Une veillée en mémoire de Ruben est prévue à Bordeaux le 20 mai 2026. Son décès, survenu quelques jours après son retour, soulève de vives émotions et questionne la sécurité des migrants expulsés.
Comme l'explique son avocat, Me Pierre-Antoine Cazau, Ruben avait fui le Honduras après des menaces de mort liées à une dénonciation faite par son frère, visant un membre d'une organisation criminelle. En arrivant en France en 2024, il espérait retrouver un semblant de sécurité aux côtés de son frère, employé dans la restauration.

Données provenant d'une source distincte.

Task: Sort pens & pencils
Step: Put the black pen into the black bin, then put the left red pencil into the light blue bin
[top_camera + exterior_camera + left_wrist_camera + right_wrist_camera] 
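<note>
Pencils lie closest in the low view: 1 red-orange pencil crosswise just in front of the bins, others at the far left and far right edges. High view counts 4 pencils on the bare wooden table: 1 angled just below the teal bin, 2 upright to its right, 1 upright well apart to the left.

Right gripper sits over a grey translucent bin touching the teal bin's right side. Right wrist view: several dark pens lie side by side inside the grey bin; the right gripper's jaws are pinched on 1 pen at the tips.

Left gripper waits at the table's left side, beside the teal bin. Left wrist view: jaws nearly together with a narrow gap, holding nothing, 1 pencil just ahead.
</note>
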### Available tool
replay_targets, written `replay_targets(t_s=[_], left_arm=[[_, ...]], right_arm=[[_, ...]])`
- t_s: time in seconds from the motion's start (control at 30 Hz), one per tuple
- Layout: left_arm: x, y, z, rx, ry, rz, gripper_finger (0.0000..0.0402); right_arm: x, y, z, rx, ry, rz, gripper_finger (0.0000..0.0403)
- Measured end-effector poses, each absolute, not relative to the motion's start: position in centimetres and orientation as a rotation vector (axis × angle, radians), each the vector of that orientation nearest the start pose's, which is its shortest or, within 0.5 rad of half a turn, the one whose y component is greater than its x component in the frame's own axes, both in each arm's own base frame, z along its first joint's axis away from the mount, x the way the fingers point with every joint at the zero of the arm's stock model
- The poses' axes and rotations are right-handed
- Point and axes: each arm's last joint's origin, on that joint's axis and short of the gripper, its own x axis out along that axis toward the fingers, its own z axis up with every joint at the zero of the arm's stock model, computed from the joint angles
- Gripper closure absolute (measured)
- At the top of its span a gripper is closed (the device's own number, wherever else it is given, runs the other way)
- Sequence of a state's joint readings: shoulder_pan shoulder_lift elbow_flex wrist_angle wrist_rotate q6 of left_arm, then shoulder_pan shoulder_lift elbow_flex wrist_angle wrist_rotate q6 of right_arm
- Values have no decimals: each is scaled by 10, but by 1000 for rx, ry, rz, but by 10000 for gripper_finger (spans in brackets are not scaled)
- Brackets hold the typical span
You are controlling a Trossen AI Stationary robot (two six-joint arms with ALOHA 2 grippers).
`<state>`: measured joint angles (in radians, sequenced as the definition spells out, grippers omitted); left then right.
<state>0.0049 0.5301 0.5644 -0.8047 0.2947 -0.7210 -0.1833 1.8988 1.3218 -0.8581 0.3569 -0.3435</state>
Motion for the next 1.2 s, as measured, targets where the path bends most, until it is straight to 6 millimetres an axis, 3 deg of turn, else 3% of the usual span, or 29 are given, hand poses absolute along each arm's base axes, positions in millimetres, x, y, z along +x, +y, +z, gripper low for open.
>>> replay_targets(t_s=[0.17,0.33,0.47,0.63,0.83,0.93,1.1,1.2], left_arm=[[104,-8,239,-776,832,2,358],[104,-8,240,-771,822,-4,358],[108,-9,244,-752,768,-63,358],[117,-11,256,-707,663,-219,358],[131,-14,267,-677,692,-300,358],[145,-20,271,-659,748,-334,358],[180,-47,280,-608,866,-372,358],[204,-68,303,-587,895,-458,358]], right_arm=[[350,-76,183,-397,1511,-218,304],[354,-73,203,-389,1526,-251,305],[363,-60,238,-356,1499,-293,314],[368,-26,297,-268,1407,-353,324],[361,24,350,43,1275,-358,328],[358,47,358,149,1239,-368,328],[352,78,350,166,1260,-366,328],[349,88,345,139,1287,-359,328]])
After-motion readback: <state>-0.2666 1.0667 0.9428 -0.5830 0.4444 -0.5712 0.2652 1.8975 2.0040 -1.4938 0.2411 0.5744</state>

Une absence de protection déplorable
Installé à Bordeaux, Ruben a entamé des démarches pour obtenir l'asile. Son rejet, en juin 2025, a déclenché une obligation de quitter le territoire français (OQTF). En situation irrégulière, toutes ses tentatives d’intégration ont échoué, laissant Ruben désespéré face à l'illégalité. Selon le président de l'ASTI (Association de solidarité avec tous les immigrés), Ruben a tant redouté l'illégalité qu'il est finalement rentré au Honduras le 28 février 2026. "Il ne supportait pas d’être sans papiers," confie-t-il à France 3 Nouvelle-Aquitaine.
C'est en constatant ses absences aux cours de français que ses camarades découvrent l'horreur de son destin. Son corps a été découvert le 10 mars 2026, dans un ravin, moins de deux semaines après son retour.
Des circonstances floues entourent sa mort
Bien que l'autopsie ait avancé l'hypothèse d'un accident, ses proches, indignés, suggèrent un meurtre déguisé, accusant une police corrompue et incompétente, comme l'indique Me Cazau. Des organisations dénoncent l'absurdité du système d'asile en France, où les exilés, privés de travail, peinent à subvenir à leurs besoins.
Le rassemblement en hommage à Ruben Torres aura lieu à 18h30 au Parvis des Hommes à Bordeaux, un appel à la solidarité et à la prise de conscience sur les conditions d'accueil des migrants.